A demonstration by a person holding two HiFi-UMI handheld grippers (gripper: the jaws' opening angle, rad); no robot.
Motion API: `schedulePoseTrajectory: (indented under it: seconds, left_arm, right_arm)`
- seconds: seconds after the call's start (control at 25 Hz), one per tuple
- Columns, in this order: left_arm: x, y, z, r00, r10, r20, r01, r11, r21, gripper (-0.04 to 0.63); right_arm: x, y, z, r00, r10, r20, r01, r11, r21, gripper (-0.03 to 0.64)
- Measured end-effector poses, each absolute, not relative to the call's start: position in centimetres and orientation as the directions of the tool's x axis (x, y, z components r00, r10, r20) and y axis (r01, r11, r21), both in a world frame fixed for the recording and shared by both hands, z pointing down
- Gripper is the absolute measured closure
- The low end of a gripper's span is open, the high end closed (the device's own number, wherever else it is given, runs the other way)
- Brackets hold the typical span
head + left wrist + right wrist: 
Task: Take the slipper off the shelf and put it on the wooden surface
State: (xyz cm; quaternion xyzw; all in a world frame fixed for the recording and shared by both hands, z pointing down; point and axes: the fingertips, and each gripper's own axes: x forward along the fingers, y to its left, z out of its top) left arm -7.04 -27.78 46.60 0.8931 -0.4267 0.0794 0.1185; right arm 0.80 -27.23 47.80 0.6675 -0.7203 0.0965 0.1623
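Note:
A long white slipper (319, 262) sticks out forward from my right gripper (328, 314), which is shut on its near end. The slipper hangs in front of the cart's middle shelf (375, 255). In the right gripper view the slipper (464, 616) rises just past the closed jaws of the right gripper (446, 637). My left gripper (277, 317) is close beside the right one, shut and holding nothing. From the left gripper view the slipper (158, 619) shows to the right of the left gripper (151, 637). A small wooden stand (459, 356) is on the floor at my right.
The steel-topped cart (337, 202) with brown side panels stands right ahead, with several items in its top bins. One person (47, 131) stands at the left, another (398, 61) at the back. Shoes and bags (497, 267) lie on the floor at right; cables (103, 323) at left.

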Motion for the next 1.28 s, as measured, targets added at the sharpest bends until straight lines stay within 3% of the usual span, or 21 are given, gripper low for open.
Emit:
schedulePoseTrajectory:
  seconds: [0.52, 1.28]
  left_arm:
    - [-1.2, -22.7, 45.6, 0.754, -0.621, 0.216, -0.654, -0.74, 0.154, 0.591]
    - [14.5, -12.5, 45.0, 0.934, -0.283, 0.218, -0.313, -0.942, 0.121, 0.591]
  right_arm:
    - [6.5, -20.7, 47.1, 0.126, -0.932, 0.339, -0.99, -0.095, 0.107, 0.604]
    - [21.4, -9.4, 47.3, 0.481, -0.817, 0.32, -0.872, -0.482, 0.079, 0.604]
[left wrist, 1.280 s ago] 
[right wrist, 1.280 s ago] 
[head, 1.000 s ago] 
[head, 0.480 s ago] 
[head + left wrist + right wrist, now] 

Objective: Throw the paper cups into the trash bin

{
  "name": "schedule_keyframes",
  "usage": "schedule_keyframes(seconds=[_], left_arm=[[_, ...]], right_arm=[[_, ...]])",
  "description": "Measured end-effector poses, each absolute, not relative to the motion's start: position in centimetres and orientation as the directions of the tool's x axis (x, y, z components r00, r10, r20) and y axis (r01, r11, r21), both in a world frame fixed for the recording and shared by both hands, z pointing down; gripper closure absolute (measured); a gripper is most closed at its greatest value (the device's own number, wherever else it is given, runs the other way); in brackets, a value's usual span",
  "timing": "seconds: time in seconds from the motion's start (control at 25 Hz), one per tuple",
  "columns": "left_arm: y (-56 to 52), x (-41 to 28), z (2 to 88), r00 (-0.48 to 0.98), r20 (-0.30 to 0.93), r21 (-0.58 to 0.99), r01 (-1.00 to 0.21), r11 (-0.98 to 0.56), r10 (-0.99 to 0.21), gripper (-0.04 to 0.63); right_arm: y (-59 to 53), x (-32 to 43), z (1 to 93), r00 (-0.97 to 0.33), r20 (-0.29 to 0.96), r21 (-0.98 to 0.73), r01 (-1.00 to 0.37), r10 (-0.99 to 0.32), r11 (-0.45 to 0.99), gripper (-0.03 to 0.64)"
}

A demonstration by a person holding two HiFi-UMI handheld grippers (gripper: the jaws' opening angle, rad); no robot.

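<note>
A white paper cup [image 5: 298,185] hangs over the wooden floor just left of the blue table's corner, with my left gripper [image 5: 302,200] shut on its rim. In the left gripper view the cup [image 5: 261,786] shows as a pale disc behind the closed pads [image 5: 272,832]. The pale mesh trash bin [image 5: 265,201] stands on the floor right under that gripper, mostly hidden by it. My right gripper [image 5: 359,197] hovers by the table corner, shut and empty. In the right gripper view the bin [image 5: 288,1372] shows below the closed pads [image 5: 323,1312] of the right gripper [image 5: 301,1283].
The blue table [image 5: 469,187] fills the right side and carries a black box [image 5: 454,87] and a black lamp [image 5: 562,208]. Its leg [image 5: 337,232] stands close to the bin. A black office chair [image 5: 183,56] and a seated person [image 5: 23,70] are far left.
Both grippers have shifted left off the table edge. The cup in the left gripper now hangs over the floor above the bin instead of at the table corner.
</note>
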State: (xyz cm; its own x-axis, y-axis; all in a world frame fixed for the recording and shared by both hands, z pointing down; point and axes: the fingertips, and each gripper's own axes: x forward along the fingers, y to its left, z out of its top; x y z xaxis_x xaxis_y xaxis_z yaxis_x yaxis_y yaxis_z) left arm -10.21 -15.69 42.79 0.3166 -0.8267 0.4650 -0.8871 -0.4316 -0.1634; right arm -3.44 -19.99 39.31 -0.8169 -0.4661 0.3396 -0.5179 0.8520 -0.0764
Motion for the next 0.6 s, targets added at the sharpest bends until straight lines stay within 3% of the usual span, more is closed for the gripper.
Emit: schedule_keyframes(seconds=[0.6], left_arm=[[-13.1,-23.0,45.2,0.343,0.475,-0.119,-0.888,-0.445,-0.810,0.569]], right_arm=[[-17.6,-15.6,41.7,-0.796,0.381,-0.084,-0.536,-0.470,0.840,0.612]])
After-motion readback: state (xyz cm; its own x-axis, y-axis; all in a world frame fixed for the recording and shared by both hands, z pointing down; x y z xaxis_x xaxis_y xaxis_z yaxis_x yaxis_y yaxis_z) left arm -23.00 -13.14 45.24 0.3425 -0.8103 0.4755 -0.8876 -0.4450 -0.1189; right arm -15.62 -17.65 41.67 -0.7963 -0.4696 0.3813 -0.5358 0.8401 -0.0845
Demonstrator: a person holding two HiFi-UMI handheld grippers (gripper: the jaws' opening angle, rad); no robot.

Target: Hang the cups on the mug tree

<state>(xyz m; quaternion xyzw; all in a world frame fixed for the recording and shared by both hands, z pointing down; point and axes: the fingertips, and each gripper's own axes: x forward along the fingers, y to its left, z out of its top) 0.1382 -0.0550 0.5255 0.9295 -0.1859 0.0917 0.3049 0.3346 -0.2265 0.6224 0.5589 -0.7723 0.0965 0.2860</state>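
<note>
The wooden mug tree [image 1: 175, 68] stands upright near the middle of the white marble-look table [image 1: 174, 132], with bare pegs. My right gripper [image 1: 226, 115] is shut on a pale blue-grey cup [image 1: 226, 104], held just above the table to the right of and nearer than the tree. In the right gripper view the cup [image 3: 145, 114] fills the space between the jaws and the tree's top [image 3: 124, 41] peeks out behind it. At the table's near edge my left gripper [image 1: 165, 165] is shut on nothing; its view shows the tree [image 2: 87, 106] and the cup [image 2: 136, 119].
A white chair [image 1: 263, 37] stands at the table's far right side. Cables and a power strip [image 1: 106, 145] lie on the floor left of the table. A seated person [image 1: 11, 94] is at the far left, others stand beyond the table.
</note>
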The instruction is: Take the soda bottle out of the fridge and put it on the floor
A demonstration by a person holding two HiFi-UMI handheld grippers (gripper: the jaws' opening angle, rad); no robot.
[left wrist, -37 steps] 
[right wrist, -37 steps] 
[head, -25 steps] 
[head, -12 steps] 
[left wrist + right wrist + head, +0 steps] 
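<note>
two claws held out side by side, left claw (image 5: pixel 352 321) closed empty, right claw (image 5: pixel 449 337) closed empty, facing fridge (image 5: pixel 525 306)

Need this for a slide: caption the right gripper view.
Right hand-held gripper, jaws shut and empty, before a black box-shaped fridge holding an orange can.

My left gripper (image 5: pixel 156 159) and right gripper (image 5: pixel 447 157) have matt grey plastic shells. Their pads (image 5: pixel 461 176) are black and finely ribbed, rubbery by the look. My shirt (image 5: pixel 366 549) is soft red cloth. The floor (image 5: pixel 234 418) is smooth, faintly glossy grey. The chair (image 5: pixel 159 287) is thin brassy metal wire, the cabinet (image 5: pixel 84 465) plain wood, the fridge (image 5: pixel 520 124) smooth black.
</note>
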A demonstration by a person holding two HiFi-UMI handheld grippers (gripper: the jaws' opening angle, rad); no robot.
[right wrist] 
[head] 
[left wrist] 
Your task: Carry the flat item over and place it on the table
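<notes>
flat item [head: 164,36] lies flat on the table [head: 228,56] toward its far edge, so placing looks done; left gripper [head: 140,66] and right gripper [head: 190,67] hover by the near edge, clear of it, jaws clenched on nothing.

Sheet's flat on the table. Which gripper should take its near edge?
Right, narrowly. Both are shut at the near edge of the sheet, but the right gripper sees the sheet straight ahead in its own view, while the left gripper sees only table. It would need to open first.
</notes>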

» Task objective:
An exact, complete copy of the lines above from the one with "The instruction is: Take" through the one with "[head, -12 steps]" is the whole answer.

» Task result:
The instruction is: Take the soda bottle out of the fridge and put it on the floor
A demonstration by a person holding two HiFi-UMI handheld grippers (gripper: the jaws' opening angle, rad); no robot.
[left wrist, -37 steps] 
[right wrist, -37 steps] 
[head, -25 steps] 
[head, -12 steps] 

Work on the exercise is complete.